• _DIRECTIONS_
Copy out all of the data that follows, exactly as it appears.

• _PROVIDED DATA_

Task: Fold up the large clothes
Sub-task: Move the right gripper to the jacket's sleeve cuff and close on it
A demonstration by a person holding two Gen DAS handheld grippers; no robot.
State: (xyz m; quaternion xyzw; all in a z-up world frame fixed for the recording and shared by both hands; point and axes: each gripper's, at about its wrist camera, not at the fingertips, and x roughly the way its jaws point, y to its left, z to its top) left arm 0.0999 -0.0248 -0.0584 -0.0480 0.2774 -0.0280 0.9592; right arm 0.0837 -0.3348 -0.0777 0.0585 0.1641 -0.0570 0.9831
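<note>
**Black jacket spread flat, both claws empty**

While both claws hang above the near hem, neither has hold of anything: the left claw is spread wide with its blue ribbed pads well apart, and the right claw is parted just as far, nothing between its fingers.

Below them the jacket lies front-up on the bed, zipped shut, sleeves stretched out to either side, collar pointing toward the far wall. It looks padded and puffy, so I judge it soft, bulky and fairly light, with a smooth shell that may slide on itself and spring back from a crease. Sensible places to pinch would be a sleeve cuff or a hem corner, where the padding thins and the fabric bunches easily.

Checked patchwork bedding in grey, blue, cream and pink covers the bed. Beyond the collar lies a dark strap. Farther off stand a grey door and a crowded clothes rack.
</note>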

• _RESPONSE FOR THIS EXERCISE_
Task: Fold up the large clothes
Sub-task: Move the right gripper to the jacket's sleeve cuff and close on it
A demonstration by a person holding two Gen DAS handheld grippers; no robot.
State: (xyz m; quaternion xyzw; all in a z-up world frame fixed for the recording and shared by both hands; point and axes: each gripper's, at about its wrist camera, not at the fingertips, and x roughly the way its jaws point, y to its left, z to its top) left arm 0.0999 -0.0248 -0.0584 -0.0480 0.2774 -0.0280 0.9592; right arm 0.0837 -0.3348 -0.0777 0.0585 0.1641 -0.0570 0.9831
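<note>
**Black jacket spread flat, both claws empty**

While both claws hang above the near hem, neither has hold of anything: the left claw is spread wide with its blue ribbed pads well apart, and the right claw is parted just as far, nothing between its fingers.

Below them the jacket lies front-up on the bed, zipped shut, sleeves stretched out to either side, collar pointing toward the far wall. It looks padded and puffy, so I judge it soft, bulky and fairly light, with a smooth shell that may slide on itself and spring back from a crease. Sensible places to pinch would be a sleeve cuff or a hem corner, where the padding thins and the fabric bunches easily.

Checked patchwork bedding in grey, blue, cream and pink covers the bed. Beyond the collar lies a dark strap. Farther off stand a grey door and a crowded clothes rack.
</note>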

Nothing more is needed for this exercise.